### WHAT TO DO:
Each entry that follows should be given again word for word; please leave out its pictures.

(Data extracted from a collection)
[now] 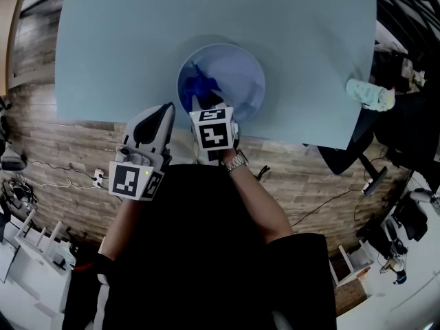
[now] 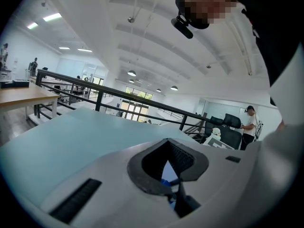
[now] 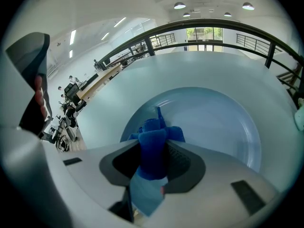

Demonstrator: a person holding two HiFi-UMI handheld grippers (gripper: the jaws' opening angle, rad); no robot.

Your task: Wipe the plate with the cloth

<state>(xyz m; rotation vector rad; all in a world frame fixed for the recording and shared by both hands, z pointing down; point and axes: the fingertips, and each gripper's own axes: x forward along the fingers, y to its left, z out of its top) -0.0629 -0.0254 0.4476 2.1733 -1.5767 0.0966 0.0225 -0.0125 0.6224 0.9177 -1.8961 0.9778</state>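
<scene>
Pinching the blue cloth (image 3: 153, 139) in a bunched fold, the right hand-held gripper (image 3: 153, 154) is clamped on it over the near-left part of the plate (image 3: 216, 122). The cloth's free end spills out past the jaws onto the plate's inner slope. The left hand-held gripper (image 1: 167, 113) hovers just beside the plate's near-left rim, its jaws pressed together with nothing between them.

The cloth looks soft, light and limp. It should wad and drag rather than lie flat, so a grip near its middle, as here, probably keeps enough fabric below the jaws to wipe with. The plate looks smooth, glossy and rigid, with a raised rim. It is probably slippery and likely to slide on the bench (image 1: 124, 47) under sideways pressure, so its near rim is the sensible place for the left hand-held gripper to steady it.

The bench top is a plain, pale blue-grey sheet, bare apart from a small pale rolled object (image 1: 370, 93) at its right edge, well apart from the plate. Below is a wood-plank floor (image 1: 62, 136) with cables. The room is a bright open hall with a dark railing (image 3: 228, 25) and ceiling lights.
</scene>
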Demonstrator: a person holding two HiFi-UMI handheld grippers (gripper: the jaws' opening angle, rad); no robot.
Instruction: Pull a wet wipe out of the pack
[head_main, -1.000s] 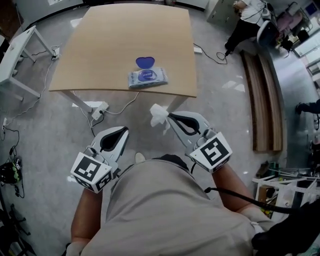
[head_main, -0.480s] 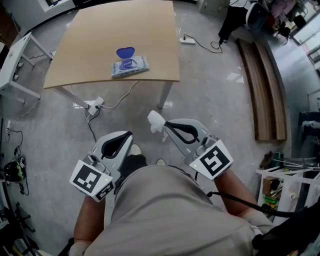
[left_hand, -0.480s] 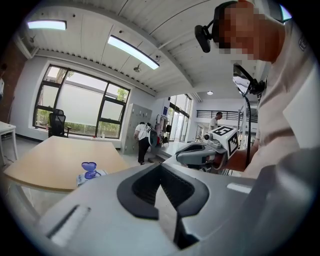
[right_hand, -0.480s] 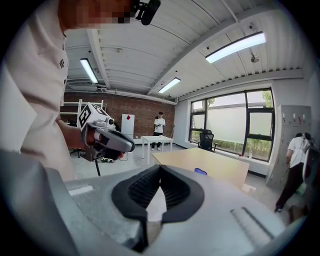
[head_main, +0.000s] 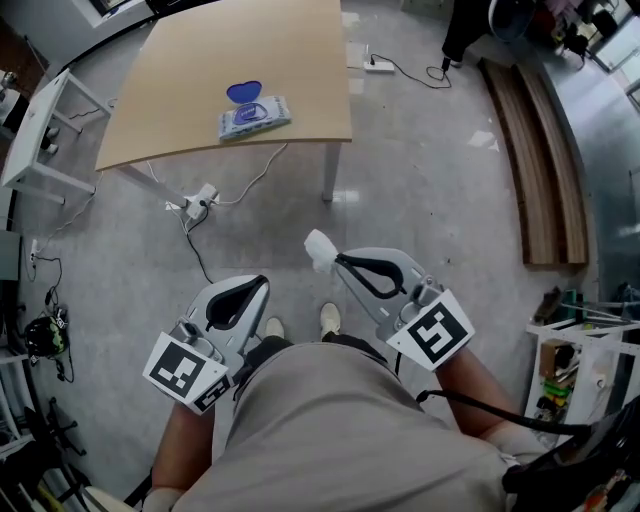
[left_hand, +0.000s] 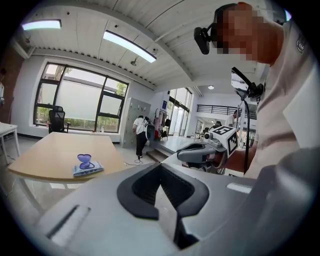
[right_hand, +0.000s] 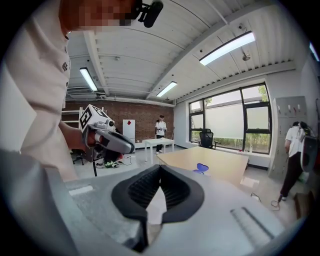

### ANSWER FOR THIS EXERCISE:
[now] 
[now] 
[now] 

Demonstrator: a person holding two HiFi-UMI handheld grippers (gripper: the jaws' opening angle, rad); no robot.

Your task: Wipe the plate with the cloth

<state>(xyz m; rotation vector rad; all in a world frame fixed for the recording and shared by both hands, z pointing down; point and axes: the fingertips, and each gripper's own axes: x forward along the fingers, y to its left, z out of its top) -0.0629 -0.0254 0.4476 2.1733 -1.5767 0.0966 0.0225 -0.0125 0.6224 0.9177 -1.8961 0.9778</state>
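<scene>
Pinching the blue cloth (image 3: 153, 139) in a bunched fold, the right hand-held gripper (image 3: 153, 154) is clamped on it over the near-left part of the plate (image 3: 216, 122). The cloth's free end spills out past the jaws onto the plate's inner slope. The left hand-held gripper (image 1: 167, 113) hovers just beside the plate's near-left rim, its jaws pressed together with nothing between them.

The cloth looks soft, light and limp. It should wad and drag rather than lie flat, so a grip near its middle, as here, probably keeps enough fabric below the jaws to wipe with. The plate looks smooth, glossy and rigid, with a raised rim. It is probably slippery and likely to slide on the bench (image 1: 124, 47) under sideways pressure, so its near rim is the sensible place for the left hand-held gripper to steady it.

The bench top is a plain, pale blue-grey sheet, bare apart from a small pale rolled object (image 1: 370, 93) at its right edge, well apart from the plate. Below is a wood-plank floor (image 1: 62, 136) with cables. The room is a bright open hall with a dark railing (image 3: 228, 25) and ceiling lights.
</scene>
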Demonstrator: a person holding two HiFi-UMI handheld grippers (gripper: the jaws' opening angle, rad); no robot.
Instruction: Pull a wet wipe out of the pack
[head_main, -1.000s] 
[head_main, -0.480s] 
[left_hand, -0.480s] 
[right_hand, -0.480s] 
[head_main, +0.000s] 
[left_hand, +0.000s] 
[right_hand, +0.000s] 

No more work remains for this exercise.